Infartos óseos: ¿Áreas grises insospechadas?

Existe un acuerdo para etiquetar como infartos óseos las necrosis avasculares (NVA) que se producen en las metáfisis o diáfisis de los huesos largos, utilizándose los términos NVA u osteonecrosis en las epífisis. Cabría esperar que el infarto óseo no tuviera ningún misterio. Sin embargo, curiosamente, la evidencia científica sobre los infartos óseos es extraordinariamente escasa. Se desconoce la prevalencia de los infartos óseos. Los principales lugares de afectación son el fémur distal, la tibia proximal y la tibia distal.

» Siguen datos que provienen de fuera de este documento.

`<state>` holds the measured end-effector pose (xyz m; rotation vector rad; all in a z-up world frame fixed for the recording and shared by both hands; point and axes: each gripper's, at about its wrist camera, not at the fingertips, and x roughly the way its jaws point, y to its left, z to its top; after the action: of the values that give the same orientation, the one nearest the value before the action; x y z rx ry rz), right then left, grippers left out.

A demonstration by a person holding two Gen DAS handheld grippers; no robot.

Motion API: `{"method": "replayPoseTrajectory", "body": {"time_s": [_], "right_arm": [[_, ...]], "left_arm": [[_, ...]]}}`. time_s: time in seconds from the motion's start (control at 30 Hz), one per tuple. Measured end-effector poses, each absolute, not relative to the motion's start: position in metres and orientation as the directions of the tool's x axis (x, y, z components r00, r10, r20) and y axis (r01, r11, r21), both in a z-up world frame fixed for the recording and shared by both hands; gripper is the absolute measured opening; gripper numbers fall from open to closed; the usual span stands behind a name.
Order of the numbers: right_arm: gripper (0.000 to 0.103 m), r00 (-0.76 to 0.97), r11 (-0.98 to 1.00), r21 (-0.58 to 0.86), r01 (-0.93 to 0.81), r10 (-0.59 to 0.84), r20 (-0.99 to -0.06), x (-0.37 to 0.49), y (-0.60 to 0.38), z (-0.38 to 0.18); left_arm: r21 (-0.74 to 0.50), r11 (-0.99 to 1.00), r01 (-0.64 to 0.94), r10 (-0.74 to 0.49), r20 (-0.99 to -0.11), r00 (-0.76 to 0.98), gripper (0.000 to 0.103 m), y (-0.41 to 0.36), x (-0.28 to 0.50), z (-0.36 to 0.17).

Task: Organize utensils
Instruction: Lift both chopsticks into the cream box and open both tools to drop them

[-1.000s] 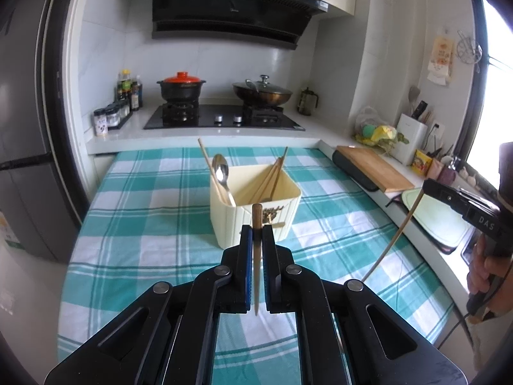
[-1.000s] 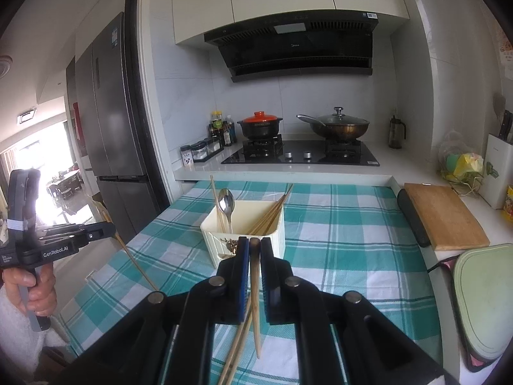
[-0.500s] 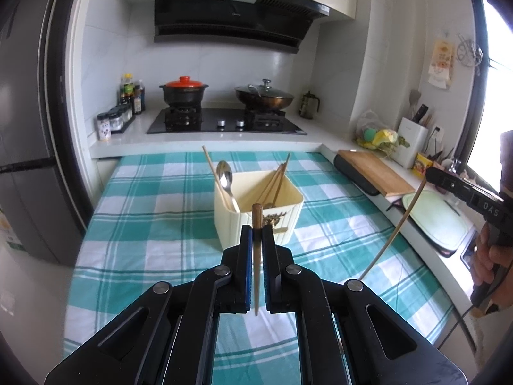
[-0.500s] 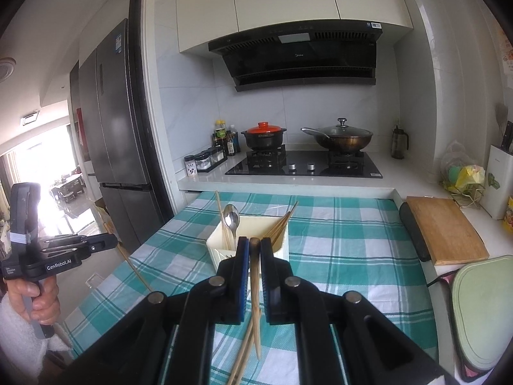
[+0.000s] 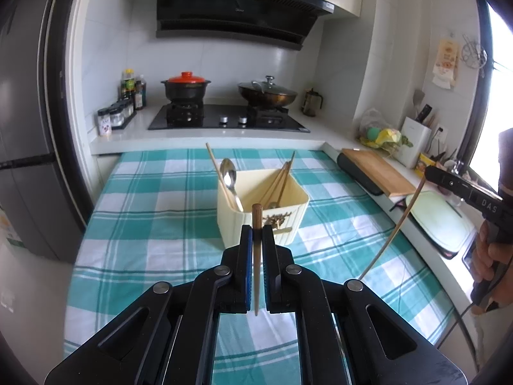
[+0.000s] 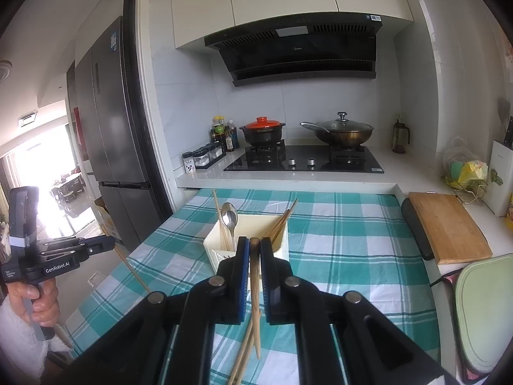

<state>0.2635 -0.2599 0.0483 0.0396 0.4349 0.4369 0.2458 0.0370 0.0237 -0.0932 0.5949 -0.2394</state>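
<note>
Both claws are clamped on chopsticks: the left claw (image 5: 256, 235) on one chopstick (image 5: 256, 256), the right claw (image 6: 254, 247) on another (image 6: 255, 288). Since a second ago, both have been lifted slightly, short of the holder (image 5: 261, 211). Insertion is judged still pending.

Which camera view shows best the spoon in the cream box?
The left wrist view: the spoon appears larger there, with its bowl and handle clear of the fingers. In the right wrist view the spoon is smaller, and its lower handle disappears behind the box wall.
</note>
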Motion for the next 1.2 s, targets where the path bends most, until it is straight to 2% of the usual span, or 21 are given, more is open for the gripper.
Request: {"method": "replayPoseTrajectory", "body": {"time_s": [0.3, 0.5, 0.73, 0.87, 1.0, 1.2], "right_arm": [[0.007, 0.816, 0.905, 0.143, -0.400, 0.423, -0.394, 0.282, -0.257, 0.061], [0.007, 0.827, 0.905, 0.123, -0.408, 0.424, -0.370, 0.311, -0.250, 0.093], [0.007, 0.854, 0.898, 0.134, -0.419, 0.440, -0.279, 0.353, -0.235, 0.131], [0.007, 0.863, 0.896, 0.110, -0.429, 0.443, -0.241, 0.377, -0.218, 0.135], [0.007, 0.847, 0.891, 0.119, -0.438, 0.453, -0.278, 0.408, -0.205, 0.116], [0.007, 0.774, 0.880, 0.195, -0.432, 0.473, -0.420, 0.469, -0.189, 0.061]], "left_arm": [[-0.175, 0.965, 0.195, -0.260, -0.529, 0.808, 0.004, 0.041, 0.263, 0.043], [-0.191, 0.961, 0.202, -0.272, -0.496, 0.825, 0.004, 0.037, 0.282, 0.073], [-0.191, 0.960, 0.204, -0.268, -0.423, 0.865, 0.004, 0.023, 0.325, 0.109], [-0.184, 0.966, 0.181, -0.244, -0.422, 0.873, 0.004, 0.014, 0.360, 0.109], [-0.173, 0.972, 0.162, -0.226, -0.469, 0.854, 0.004, 0.006, 0.395, 0.091], [-0.198, 0.972, 0.127, -0.222, -0.597, 0.771, 0.004, 0.004, 0.447, 0.041]]}}
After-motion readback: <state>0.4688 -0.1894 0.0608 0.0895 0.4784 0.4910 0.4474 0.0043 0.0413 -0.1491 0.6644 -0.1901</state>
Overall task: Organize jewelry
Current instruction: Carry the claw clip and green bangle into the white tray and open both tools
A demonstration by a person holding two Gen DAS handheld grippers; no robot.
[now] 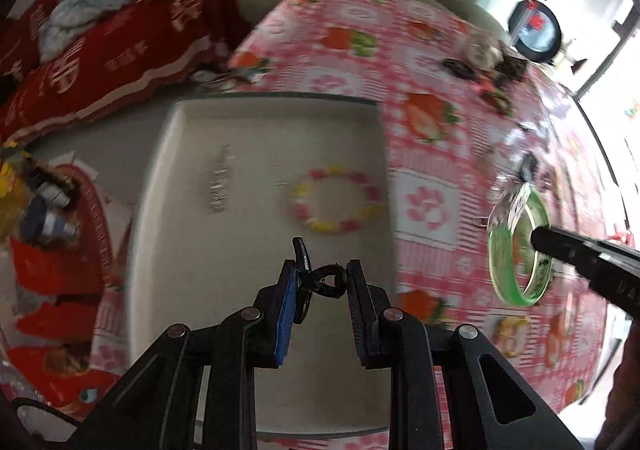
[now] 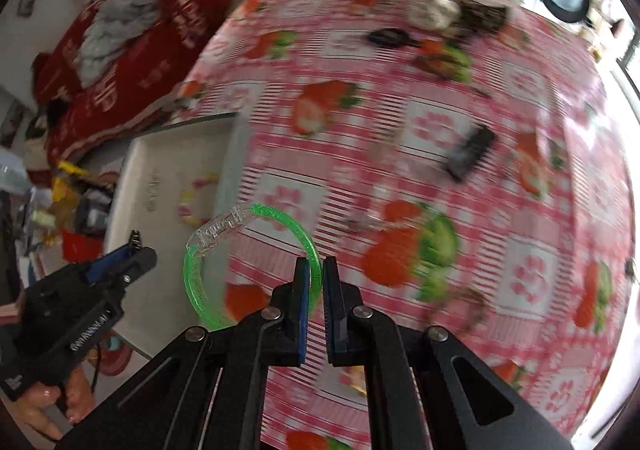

En los pacientes sin anemia de células falciformes o enfermedad de Gaucher, la afectación de las extremidades superiores y las lesiones limitadas a la diáfisis son tan raras que justifican una reevaluación del diagnóstico. Aunque se considera un evento generalmente silencioso, los infartos óseos provocan síntomas en la mitad de los casos. Las radiografías estándar son normales inicialmente y luego muestran lesiones típicas de alta densidad en el centro de la cavidad medular. Una reacción perióstica es común y puede ser el primer y único cambio radiográfico. La resonancia magnética muestra sistemáticamente las características típicas y, por tanto, en principio, obvia la necesidad de otras investigaciones. Los infartos óseos son multifocales en más de la mitad de los casos y, cuando son multifocales, suelen ir acompañados de múltiples focos de necrosis avascular epifisaria. Así pues, los infartos óseos, cuyo pronóstico es bueno de por sí (con la excepción del bajísimo riesgo de transformación maligna), suelen ser un marcador de necrosis avascular sistémica. En consecuencia, los pacientes con infartos óseos deben ser investigados tanto por los factores de riesgo conocidos como por otros focos de necrosis avascular, que pueden, por el contrario, tener efectos que amenazan la función.